■ Task description
Leave out the pictures, and retype only the lines from the beginning of the material through the line that contains "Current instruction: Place", including both.

BEGIN

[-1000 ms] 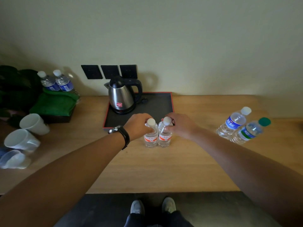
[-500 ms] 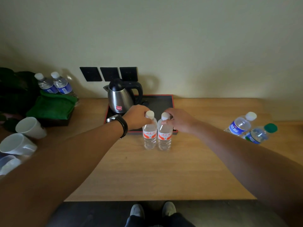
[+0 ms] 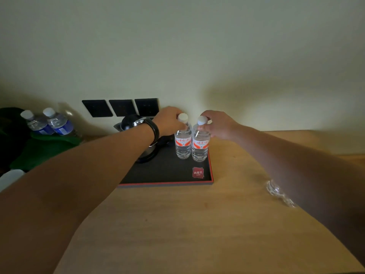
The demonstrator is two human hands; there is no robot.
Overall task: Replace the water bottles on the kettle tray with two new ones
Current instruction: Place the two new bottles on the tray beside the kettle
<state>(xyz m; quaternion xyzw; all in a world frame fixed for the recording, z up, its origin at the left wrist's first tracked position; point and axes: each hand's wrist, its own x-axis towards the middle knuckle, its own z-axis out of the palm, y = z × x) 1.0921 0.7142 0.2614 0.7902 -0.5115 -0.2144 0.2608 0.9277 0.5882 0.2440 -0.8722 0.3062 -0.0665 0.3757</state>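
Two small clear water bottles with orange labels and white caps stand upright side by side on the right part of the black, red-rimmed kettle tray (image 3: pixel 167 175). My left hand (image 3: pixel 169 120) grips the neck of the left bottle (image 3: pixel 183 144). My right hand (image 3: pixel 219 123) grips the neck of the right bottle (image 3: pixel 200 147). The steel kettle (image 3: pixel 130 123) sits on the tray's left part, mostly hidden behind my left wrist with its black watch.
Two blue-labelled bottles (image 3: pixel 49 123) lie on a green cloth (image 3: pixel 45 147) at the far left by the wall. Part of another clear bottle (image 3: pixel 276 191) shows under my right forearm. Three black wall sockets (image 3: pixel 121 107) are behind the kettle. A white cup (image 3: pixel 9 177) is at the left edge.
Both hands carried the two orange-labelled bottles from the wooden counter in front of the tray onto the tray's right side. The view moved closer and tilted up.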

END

■ Task response
[-1000 ms] 
[-500 ms] 
[+0 ms] 
The demonstrator is two human hands; there is no robot.
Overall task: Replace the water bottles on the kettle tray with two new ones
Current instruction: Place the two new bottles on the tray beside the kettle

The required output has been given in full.